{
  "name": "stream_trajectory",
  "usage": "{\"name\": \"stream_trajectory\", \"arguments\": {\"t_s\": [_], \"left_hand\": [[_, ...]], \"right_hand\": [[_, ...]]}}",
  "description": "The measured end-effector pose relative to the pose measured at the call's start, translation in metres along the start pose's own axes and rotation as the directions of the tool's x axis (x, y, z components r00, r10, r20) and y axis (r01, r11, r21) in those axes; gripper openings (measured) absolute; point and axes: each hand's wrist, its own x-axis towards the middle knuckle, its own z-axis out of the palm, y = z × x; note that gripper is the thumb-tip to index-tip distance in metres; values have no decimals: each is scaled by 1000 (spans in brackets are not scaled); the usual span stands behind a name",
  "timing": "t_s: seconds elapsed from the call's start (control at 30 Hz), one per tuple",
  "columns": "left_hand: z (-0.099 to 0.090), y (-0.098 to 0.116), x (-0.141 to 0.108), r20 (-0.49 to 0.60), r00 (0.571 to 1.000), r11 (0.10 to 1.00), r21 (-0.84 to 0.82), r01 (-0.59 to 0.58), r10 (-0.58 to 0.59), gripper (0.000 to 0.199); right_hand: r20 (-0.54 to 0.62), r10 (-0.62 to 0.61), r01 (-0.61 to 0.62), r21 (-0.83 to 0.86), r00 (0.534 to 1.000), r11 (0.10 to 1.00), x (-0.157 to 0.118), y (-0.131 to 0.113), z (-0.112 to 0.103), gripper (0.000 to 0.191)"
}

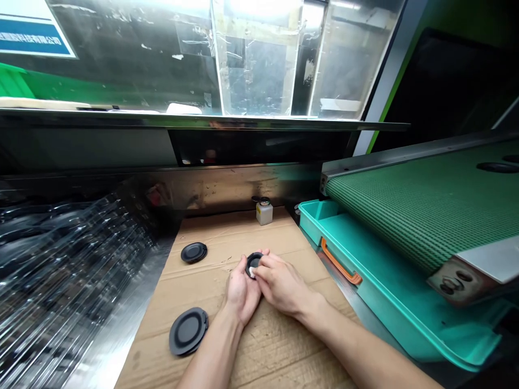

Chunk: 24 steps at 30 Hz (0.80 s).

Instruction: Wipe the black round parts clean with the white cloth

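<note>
A small round black disc with a raised rim (253, 261) is held above the cardboard sheet (227, 229). My left hand (240, 287) supports it from the left and below, thumb at its edge. Against its face my right hand (279, 280) pinches a small white piece (252, 272), perhaps cloth or paper. To the left on the cardboard lies a small stack of black discs (193, 252). Nearer to me, beside my left forearm, is a stack of larger black discs (188, 330). A small whitish bottle with a dark top (264, 211) stands at the cardboard's far edge.
On the right a green conveyor belt (425, 189) carries dark round parts, with a teal bin (389, 286) with an orange handle (340, 265) below it. Clear plastic trays (73, 270), blurred, fill the left side. A metal ledge (203, 120) crosses the back.
</note>
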Motion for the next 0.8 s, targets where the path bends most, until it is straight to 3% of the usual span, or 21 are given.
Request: {"name": "stream_trajectory", "arguments": {"t_s": [0.1,0.23,0.4,0.57,0.7,0.8], "left_hand": [[1,-3,1,32,999,1000,22,-5,4,33],[4,-7,1,29,999,998,52,-38,37,27],[3,-4,0,6,999,998,35,-46,46,30],[2,-4,-1,-11,999,999,24,-37,38,34],[2,-4,-1,33,999,999,22,-42,41,31],[1,-4,-2,13,1000,1000,14,-16,16,33]], "right_hand": [[-46,124,-126,-46,991,991,0,4,0,18],[-73,64,-65,-16,995,998,9,2,5,16],[-81,175,-183,-111,981,977,11,0,8,18],[-3,66,-66,83,998,994,2,2,8,15],[-123,219,-222,-8,968,975,5,3,7,22],[-78,136,-131,67,988,989,4,-1,7,18]]}}
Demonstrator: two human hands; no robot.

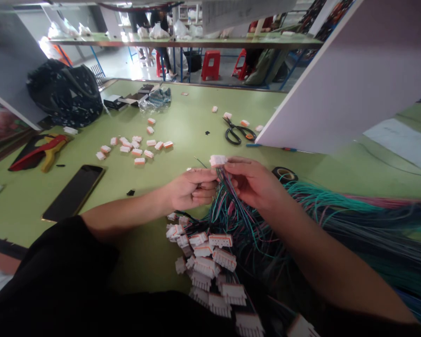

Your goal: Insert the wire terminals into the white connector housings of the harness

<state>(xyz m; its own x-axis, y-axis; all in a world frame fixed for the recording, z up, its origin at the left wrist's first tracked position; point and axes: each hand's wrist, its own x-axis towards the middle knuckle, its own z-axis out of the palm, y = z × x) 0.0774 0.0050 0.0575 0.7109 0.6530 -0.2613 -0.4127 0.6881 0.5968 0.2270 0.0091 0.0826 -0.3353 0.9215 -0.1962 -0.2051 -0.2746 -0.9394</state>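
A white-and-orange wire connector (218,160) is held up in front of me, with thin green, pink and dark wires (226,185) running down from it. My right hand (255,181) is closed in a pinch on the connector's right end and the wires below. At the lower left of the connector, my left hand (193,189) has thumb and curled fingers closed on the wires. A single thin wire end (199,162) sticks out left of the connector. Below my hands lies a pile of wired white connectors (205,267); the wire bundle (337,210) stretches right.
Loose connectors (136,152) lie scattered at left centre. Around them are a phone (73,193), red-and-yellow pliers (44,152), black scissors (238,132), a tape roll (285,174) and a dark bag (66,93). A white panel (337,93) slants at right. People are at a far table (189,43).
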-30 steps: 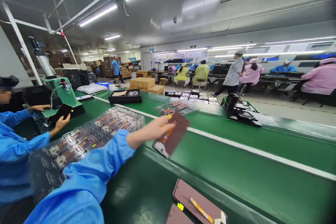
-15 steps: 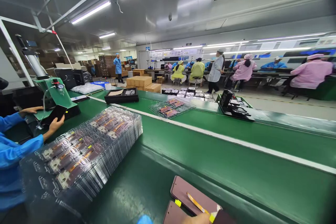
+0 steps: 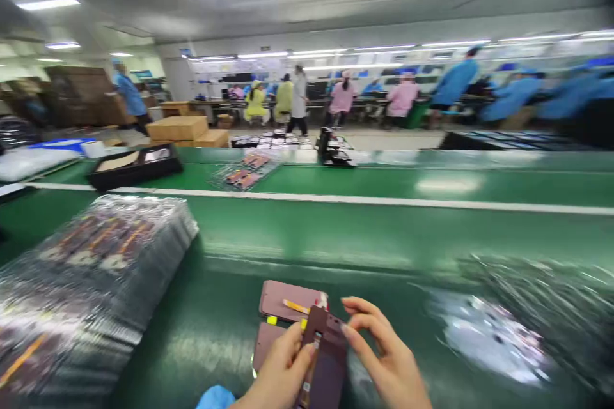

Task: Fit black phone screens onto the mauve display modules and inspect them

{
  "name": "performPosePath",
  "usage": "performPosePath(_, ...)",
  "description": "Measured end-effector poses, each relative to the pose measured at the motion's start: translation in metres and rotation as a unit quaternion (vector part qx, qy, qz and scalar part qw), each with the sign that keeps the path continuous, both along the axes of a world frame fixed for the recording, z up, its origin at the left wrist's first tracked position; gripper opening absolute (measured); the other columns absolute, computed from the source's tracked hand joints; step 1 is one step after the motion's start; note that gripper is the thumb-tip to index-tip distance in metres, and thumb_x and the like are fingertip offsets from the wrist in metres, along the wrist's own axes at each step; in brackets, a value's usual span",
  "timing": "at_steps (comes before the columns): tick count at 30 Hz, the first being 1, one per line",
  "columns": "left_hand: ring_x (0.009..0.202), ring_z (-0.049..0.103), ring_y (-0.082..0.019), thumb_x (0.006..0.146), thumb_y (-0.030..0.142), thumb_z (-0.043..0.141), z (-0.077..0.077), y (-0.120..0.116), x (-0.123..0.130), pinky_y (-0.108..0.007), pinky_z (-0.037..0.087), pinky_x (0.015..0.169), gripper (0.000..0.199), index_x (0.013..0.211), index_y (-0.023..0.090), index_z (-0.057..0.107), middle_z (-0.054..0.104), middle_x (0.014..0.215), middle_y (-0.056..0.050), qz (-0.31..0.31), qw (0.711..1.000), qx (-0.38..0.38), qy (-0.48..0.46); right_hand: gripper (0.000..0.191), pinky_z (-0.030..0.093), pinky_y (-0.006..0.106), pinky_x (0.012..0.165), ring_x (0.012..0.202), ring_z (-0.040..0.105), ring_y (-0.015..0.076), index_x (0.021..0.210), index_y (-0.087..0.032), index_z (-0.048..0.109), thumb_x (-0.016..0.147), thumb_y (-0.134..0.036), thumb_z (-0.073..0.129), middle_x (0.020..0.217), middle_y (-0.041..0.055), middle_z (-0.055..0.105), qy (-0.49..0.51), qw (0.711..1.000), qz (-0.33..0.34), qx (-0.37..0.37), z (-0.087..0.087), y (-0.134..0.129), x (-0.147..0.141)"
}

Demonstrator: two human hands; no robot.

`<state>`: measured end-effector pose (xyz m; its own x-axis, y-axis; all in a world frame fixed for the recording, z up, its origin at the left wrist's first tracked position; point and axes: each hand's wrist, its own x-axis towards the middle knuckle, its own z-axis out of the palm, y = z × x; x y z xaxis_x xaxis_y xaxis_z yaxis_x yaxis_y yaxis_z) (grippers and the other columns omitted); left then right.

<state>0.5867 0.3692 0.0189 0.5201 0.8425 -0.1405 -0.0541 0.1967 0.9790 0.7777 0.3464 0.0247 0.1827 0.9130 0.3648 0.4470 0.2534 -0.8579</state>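
Note:
My left hand point(image 3: 281, 364) grips a dark brown phone screen point(image 3: 330, 358) by its left edge, thumb on its face, and the part stands tilted above the green work surface. My right hand point(image 3: 381, 354) is at its upper right corner, fingers curved and apart, with one fingertip at or very near the edge. Behind the held piece lies a mauve phone screen point(image 3: 283, 298) with an orange ribbon cable. Another mauve screen point(image 3: 265, 342), with a yellow tab near it, is partly covered by my left hand.
Stacked clear trays point(image 3: 158, 255) of similar parts rise at the left. Blurred clear plastic packaging point(image 3: 499, 339) lies to the right. Farther back are a black open box point(image 3: 137, 166), a small tray of parts point(image 3: 244, 172) and a white strip point(image 3: 384, 199) along the belt. Several people sit or stand beyond.
The view has swung right and down. Both my hands now show with the dark phone screen; earlier only part of one hand showed at the bottom edge. The co-worker at left has left view.

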Motion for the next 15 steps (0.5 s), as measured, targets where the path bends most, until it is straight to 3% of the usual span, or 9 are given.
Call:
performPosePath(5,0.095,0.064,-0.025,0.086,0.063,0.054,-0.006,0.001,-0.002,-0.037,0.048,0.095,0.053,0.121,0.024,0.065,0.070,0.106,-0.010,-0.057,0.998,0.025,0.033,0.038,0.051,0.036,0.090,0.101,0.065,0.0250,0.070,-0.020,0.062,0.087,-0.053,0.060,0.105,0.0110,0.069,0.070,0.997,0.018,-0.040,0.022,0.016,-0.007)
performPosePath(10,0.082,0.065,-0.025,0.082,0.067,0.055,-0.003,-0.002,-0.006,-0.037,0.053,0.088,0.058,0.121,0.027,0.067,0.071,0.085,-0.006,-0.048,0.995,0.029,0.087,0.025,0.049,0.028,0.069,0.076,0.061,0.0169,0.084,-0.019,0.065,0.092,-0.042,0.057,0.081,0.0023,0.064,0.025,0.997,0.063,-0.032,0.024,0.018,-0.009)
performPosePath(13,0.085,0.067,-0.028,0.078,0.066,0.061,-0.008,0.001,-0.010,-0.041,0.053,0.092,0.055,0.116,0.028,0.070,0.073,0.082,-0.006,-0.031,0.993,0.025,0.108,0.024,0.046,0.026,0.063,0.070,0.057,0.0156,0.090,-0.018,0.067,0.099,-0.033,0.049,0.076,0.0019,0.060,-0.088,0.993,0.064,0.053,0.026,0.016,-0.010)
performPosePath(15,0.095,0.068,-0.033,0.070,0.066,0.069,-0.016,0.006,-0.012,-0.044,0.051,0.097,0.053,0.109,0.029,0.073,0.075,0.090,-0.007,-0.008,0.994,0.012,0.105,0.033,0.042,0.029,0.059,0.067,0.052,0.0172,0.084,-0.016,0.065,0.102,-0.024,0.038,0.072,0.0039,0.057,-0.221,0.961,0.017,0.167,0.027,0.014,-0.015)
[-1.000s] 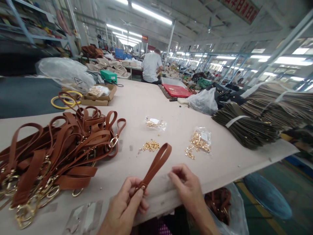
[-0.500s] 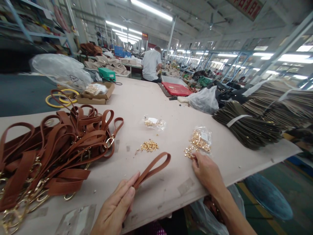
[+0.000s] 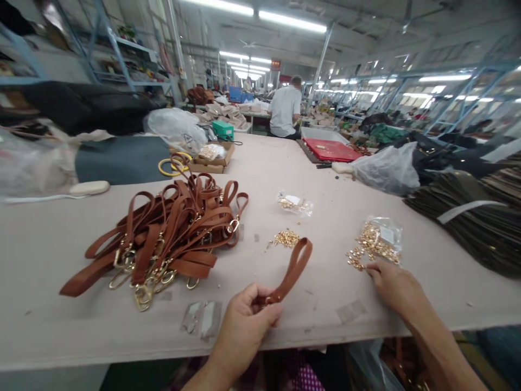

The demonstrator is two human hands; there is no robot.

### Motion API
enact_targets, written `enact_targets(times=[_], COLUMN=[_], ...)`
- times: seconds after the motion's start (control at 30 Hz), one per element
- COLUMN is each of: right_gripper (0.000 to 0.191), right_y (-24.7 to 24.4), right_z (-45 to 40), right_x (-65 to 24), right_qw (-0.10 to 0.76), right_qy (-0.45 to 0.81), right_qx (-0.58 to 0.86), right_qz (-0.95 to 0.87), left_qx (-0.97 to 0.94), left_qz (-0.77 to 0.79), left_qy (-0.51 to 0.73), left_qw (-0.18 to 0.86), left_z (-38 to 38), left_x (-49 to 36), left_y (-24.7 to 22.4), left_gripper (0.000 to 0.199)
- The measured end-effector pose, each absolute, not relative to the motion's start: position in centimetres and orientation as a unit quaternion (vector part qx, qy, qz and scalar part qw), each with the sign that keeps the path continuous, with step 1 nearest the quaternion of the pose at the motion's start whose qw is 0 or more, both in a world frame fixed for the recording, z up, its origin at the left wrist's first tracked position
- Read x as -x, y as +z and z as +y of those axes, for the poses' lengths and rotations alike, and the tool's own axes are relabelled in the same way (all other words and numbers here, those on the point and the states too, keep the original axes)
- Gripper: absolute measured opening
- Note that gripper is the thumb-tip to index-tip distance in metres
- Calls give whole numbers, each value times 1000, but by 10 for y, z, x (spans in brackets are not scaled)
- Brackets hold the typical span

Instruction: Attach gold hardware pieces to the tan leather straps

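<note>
My left hand [image 3: 248,326] is closed round a brown leather strap [image 3: 293,271] near the table's front edge; its looped end sticks up to the right, and a small metal piece shows by the fingers. At the right, my right hand [image 3: 399,288] has its fingertips pinched together at the near edge of loose gold rivet caps [image 3: 355,258]. What lies between those fingertips is hidden. Behind them is an open clear bag of gold caps [image 3: 378,241]. Ahead of the strap lies a small heap of gold rivet pieces [image 3: 286,238].
A tangled pile of brown straps with gold clasps [image 3: 175,228] covers the table's left part. A small clear bag of gold parts [image 3: 293,203] lies mid-table. Dark stacked panels [image 3: 468,217] stand at the right. Farther back are a cardboard box [image 3: 211,163], a red folder [image 3: 330,150] and a seated person [image 3: 285,111].
The view has swung left, bringing the whole strap pile in. My left hand has turned the strap, so its loop stands more upright. My right hand stays at the gold caps.
</note>
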State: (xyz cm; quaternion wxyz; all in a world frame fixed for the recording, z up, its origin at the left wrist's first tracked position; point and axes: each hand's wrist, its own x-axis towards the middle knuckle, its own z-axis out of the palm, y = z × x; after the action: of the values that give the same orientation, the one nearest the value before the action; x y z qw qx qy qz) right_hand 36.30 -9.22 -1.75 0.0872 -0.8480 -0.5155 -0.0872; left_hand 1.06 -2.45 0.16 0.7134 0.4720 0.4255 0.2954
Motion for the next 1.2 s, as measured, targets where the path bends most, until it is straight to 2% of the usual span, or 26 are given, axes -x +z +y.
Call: enact_targets(times=[0.1,0.27,0.43,0.63,1.2], right_gripper=[27,23,11,15,13], right_y=[-10,7,0,-17,-20], right_z=[-96,-114,-104,-87,-89], right_x=[-348,-251,-169,-157,-152], right_qw=[113,338,459,470,488], right_qy=[-82,31,105,159,162], right_qx=[846,749,621,600,655], right_qz=[-514,-569,-627,-627,-553], left_qx=[-490,-538,-570,-578,-602], left_qz=[420,414,411,406,385], left_qy=[285,326,350,351,367], left_qw=[709,658,619,615,595], left_z=[-24,-29,-33,-34,-39], left_x=[-9,-10,-12,-14,-11], left_y=[2,-3,-7,-4,-4], left_gripper=[17,19,17,17,22])
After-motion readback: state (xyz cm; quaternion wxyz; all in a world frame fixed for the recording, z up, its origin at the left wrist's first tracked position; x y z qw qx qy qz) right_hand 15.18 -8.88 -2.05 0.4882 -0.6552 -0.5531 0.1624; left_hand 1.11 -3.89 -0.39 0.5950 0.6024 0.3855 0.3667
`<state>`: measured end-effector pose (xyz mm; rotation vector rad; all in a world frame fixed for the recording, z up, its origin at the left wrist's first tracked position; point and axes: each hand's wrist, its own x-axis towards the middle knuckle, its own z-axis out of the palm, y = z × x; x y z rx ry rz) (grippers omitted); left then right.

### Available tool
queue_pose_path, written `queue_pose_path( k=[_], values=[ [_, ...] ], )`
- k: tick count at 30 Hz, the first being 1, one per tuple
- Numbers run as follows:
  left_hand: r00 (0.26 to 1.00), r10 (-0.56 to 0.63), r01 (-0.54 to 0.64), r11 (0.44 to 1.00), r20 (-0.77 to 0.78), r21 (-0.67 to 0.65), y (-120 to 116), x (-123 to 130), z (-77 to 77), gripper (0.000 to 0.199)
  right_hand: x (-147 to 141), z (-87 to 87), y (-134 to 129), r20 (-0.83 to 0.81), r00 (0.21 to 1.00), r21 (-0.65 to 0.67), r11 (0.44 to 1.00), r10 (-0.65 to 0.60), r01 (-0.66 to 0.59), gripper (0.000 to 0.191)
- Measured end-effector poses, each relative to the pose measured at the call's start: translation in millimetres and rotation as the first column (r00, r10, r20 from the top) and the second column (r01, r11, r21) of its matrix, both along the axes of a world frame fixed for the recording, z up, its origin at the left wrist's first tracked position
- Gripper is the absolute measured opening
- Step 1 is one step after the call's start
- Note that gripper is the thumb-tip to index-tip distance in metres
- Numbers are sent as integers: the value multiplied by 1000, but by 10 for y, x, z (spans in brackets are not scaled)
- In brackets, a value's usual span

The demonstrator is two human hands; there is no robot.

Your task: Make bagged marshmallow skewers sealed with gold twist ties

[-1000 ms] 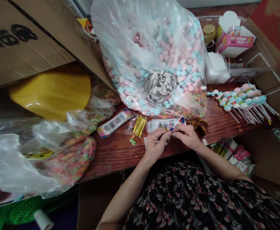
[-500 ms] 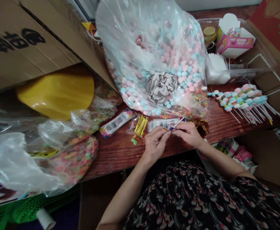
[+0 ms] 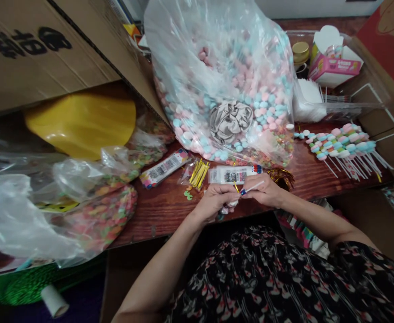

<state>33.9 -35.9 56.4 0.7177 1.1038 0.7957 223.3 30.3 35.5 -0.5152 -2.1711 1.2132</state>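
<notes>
head view: right hand (image 3: 262, 190) grips a white stick (image 3: 252, 187), left hand (image 3: 213, 202) seemingly clenched beside it

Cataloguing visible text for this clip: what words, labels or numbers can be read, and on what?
Nothing can be quoted.
Cardboard carton: large black characters, too skewed to read.
Pink paper box: small print, too blurred.
Multicoloured barcode strip: too small.
White barcode strip: too small.
</notes>
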Motion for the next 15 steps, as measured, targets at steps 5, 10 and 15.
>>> queue_pose_path(
  k=[5, 10, 15],
  values=[
    [950, -273, 294, 945, 151, -141, 30, -112, 63, 19, 74, 156, -80, -1, 994, 780, 623, 105, -65, 23],
    [821, -518, 560, 814, 241, -156, 54, -123, 15, 19, 102, 333, -140, -36, 968, 933, 356, 250, -57, 12],
    [706, -633, 694, 708, 317, -133, 73, -55, -40, 15, 100, 407, -154, -24, 921, 942, 318, 389, -109, 17]
  ],
)
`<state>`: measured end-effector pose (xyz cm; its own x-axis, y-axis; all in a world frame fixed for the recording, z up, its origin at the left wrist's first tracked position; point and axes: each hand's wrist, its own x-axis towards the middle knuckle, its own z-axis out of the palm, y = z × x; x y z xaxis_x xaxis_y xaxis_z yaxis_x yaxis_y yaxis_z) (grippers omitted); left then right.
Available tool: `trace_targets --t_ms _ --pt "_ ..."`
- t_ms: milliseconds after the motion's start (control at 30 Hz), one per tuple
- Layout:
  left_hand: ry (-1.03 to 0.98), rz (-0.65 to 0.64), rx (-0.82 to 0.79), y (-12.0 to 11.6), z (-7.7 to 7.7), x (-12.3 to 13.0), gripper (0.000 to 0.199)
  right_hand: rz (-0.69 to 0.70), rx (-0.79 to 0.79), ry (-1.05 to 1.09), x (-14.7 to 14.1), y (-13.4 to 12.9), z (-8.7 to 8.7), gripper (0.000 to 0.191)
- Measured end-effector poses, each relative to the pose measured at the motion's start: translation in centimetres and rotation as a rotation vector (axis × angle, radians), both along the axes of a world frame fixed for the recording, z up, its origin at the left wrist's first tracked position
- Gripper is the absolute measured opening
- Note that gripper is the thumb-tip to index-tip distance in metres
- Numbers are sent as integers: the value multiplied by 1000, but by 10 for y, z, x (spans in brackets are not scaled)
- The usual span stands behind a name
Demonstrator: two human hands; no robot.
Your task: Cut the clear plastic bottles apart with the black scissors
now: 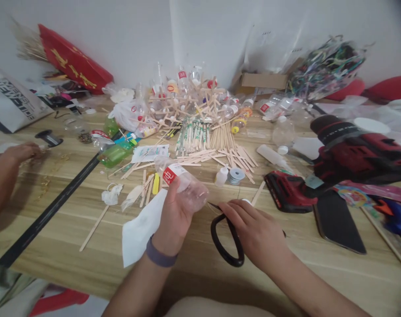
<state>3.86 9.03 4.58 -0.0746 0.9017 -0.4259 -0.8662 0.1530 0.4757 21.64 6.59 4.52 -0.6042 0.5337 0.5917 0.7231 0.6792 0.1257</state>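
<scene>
My left hand is wrapped round a clear plastic bottle with a red and white label, tilted with its base toward the right. In my right hand is a pair of black-handled scissors; the tip points at the bottle's base, and I cannot tell whether it touches. A white paper sheet lies beside my left wrist. Just beyond the scissors stand a small white dropper bottle and a grey spool.
A red cordless drill and a black phone lie to the right. Wooden sticks and plastic bottles are heaped at the back. A black strip crosses the left side, where another person's hand works near a wire spool.
</scene>
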Motion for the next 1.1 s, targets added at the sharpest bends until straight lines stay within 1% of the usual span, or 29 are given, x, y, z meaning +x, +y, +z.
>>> trace_targets --t_ms 200,433,600,800,900,967,1100 --pt "-14 -5 -12 -1 2 2 24 -4 -27 -21 -2 0 -5 43" --pt "-42 4 2 -1 2 3 24 -21 -66 -29 -2 1 -8 34" --pt "-53 -5 -2 -2 4 4 30 -53 -85 -25 -4 1 -11 33" --pt "-56 2 19 -3 4 6 29 -94 -137 32 -8 0 -23 31" --pt "-54 17 26 -2 2 6 28 -105 -205 75 -12 3 -33 33" --pt "-50 32 24 -3 0 6 26 -119 -280 123 -14 4 -38 32" --pt "-32 65 28 -4 -2 7 18 -143 -508 232 -18 4 -42 31"
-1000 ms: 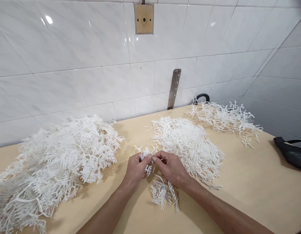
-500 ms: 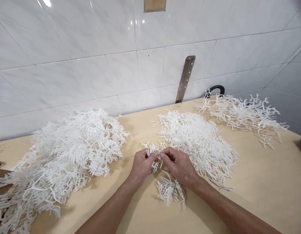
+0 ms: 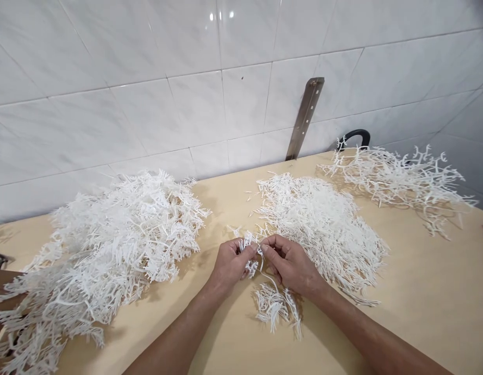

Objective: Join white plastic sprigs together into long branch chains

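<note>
Over the middle of the table, my left hand (image 3: 230, 266) is closed on a white branched plastic piece (image 3: 250, 267), like a moulded sprue with many thin prongs. Thumb and fingers of my right hand (image 3: 295, 266) pinch a small part of the same piece, right beside my left fingertips. A thin stem runs down from between the hands to a pronged white cluster (image 3: 273, 307) just above or on the table. The fingers partly hide what lies between them. Behind my right hand lies a heap of thin loose white sticks (image 3: 319, 224).
A large pile of white branched pieces (image 3: 124, 239) covers the left of the table (image 3: 429, 291). Bare white branching frames (image 3: 397, 177) lie at the far right, near a black handle (image 3: 356, 136). A metal bracket (image 3: 306, 117) stands against the tiled wall.
The camera view has tilted slightly down. Both hands stay together at the same piece, with the fingertips shifted only a little.
</note>
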The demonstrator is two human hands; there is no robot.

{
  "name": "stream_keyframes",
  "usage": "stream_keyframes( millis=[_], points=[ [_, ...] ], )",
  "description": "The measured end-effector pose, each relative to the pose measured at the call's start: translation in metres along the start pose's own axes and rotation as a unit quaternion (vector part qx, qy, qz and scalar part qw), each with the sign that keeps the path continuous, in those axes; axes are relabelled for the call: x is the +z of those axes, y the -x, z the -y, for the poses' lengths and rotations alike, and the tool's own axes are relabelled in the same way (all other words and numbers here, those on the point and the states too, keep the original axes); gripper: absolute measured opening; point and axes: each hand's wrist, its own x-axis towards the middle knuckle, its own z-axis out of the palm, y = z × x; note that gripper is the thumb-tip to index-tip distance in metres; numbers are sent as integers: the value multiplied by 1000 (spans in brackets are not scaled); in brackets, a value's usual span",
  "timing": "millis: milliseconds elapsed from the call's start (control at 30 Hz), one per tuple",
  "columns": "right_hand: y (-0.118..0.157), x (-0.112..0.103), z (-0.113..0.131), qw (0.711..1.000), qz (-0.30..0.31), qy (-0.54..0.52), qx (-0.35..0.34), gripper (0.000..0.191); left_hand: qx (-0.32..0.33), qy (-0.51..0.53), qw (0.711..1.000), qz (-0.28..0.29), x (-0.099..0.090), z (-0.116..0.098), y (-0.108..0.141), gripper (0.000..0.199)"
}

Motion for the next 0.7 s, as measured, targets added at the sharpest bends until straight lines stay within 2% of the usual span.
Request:
stream_keyframes(
  millis=[167, 467, 700],
  points=[
    [1, -1, 3, 994, -17, 79, -68, 28, 19, -42, 999, 3, -1, 3, -1, 38],
    [1, 0, 6, 966, -64, 205, -143, 18, 94, -162, 981, -55, 1, 16, -6, 31],
    [1, 1, 6, 956, -76, 227, -169, 18, 98, -207, 971, -66, 3, 14, -4, 29]
  ],
)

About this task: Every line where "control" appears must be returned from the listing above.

Answer space:
  "timing": "t_s: seconds elapsed from the call's start (control at 30 Hz), one per tuple",
- times: seconds after the motion's start (control at 30 Hz), one per element
- t_ms: milliseconds after the motion's start (control at 30 Hz), one per tuple
  "timing": "millis: milliseconds elapsed from the call's start (control at 30 Hz), one per tuple",

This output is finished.